Most bulk purchases during the quarter were made by so-called “build-to-rent” providers, including the US group Greystar, the housing association L & Q, the fund managers M&G, and Quintain, owned by the private equity investors Lone Star.
The chief executive of Crest Nicholson, Patrick Bergin, said last month the housebuilder had sold 69 homes at the Dylon Works development in south London to a housing association.
“We did this [sale] because we knew we would otherwise have [unsold] built stock,” he said.
“With the discount, compared with the costs of holding stock and the costs of marketing, we generally find a bulk sale can be achieved at a level that makes a contribution to ebit [earnings before interest and tax] even if not at the gross margin we had anticipated.”

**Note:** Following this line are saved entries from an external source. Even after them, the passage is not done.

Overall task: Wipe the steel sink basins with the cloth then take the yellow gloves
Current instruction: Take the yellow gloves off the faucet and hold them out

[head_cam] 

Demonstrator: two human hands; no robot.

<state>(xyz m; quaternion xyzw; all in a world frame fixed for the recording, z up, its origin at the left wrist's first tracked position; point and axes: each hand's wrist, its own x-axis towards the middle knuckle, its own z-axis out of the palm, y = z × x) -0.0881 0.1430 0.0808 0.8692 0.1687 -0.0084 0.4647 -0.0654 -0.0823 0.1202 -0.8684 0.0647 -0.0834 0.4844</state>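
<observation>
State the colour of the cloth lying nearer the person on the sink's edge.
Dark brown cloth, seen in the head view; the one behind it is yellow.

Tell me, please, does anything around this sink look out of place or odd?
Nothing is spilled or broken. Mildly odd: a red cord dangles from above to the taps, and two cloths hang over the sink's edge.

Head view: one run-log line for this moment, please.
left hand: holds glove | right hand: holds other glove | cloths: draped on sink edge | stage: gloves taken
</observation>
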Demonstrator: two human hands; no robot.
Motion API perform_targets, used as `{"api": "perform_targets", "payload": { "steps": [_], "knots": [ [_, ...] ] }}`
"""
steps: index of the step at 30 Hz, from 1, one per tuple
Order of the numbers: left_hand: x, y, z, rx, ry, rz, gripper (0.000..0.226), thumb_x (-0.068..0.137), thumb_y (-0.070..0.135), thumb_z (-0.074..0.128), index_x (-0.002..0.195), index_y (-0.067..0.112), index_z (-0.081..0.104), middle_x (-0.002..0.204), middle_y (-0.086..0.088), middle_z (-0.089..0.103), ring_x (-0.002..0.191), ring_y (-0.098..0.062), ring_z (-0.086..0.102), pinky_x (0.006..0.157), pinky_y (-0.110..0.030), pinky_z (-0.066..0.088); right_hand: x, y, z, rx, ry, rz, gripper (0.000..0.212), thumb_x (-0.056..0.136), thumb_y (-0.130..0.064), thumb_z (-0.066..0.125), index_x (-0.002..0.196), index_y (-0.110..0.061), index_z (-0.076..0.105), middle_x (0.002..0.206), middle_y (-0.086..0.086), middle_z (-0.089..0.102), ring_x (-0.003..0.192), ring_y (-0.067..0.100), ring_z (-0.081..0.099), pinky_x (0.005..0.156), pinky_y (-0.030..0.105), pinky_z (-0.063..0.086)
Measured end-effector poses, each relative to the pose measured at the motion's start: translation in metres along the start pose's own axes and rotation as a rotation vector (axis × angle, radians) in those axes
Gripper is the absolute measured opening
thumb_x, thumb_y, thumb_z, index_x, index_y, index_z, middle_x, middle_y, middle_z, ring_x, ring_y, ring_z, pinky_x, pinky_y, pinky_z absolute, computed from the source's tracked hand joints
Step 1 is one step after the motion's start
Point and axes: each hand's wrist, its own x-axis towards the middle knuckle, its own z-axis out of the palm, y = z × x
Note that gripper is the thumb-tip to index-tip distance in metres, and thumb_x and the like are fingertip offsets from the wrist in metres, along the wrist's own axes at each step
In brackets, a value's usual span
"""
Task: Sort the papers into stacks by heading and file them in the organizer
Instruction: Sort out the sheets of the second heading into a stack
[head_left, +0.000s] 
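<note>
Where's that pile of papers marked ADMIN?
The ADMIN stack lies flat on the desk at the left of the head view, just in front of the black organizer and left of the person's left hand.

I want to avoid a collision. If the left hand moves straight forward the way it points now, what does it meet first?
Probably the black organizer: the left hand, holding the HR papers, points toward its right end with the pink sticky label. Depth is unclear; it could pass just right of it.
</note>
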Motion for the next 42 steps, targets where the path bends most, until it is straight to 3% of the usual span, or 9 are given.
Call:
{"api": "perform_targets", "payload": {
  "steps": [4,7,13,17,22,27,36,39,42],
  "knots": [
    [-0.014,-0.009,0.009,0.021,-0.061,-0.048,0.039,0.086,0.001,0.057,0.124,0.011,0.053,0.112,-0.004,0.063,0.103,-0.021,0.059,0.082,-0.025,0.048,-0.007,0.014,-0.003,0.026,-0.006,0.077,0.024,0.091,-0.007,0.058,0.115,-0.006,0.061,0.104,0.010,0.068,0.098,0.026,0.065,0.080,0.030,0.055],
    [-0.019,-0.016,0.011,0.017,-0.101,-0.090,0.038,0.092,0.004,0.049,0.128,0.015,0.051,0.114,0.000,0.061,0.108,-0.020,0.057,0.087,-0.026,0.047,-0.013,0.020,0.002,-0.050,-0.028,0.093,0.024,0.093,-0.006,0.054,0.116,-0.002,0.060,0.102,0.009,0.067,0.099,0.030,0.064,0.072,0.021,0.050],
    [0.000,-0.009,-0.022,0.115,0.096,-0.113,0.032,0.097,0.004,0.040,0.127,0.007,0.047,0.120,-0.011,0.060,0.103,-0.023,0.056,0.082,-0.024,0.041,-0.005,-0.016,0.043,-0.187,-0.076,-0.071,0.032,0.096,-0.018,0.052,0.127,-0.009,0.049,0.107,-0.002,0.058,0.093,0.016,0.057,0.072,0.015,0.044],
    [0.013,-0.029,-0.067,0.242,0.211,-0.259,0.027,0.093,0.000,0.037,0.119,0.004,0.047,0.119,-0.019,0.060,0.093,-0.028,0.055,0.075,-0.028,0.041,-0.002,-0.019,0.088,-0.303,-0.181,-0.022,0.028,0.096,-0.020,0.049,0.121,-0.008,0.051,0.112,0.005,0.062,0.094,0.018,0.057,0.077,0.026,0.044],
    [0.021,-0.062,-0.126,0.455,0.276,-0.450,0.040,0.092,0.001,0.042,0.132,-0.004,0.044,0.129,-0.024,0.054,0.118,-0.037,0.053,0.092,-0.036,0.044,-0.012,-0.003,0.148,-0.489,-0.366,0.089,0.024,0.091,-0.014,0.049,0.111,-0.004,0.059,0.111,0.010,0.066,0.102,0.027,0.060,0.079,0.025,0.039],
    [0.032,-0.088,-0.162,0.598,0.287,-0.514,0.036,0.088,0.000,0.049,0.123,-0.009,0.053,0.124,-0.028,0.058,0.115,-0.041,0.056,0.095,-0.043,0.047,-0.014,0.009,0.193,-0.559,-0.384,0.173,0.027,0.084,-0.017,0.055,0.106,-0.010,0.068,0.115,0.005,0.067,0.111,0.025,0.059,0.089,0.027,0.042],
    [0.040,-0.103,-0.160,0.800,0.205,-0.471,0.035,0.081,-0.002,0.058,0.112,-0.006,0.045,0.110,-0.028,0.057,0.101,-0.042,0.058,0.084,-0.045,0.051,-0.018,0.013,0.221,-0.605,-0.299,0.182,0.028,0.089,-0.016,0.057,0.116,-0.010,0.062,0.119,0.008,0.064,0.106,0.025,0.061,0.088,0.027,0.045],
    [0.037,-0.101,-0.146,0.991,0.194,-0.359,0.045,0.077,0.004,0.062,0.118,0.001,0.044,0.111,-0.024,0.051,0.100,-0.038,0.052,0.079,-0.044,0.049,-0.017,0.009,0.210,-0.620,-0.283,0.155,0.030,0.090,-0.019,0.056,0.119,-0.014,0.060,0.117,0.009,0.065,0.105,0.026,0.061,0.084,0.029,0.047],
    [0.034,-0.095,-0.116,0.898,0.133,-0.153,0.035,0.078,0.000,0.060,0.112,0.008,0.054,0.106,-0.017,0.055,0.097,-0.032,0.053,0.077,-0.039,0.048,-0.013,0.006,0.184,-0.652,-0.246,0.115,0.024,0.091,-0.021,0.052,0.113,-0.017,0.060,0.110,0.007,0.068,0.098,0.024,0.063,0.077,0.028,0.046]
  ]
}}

Developers in the Nine Elms area south of the Thames made a series of bulk sales in 2017 to landlords including Residential Land and Greystar.
Molior said individual sales this year have mostly been supported by the Help to Buy scheme, which provides state-backed loans enabling people to buy London homes costing up to £600,000 with deposits of only 5 per cent.
That scheme is seen as the “only game in town” for individual purchases in outer London, where prices are lower, Molior said.
After land costs spiralled, the prices of new homes in central London are out of reach of most owner-occupiers. Meanwhile overseas investors have largely deserted the market for individual homes, and tax changes have cut into appetite among UK-based buy-to-let investors.
However, Molior said new housing units under construction had reached a high of 68,000, with 46 per cent of those still unsold.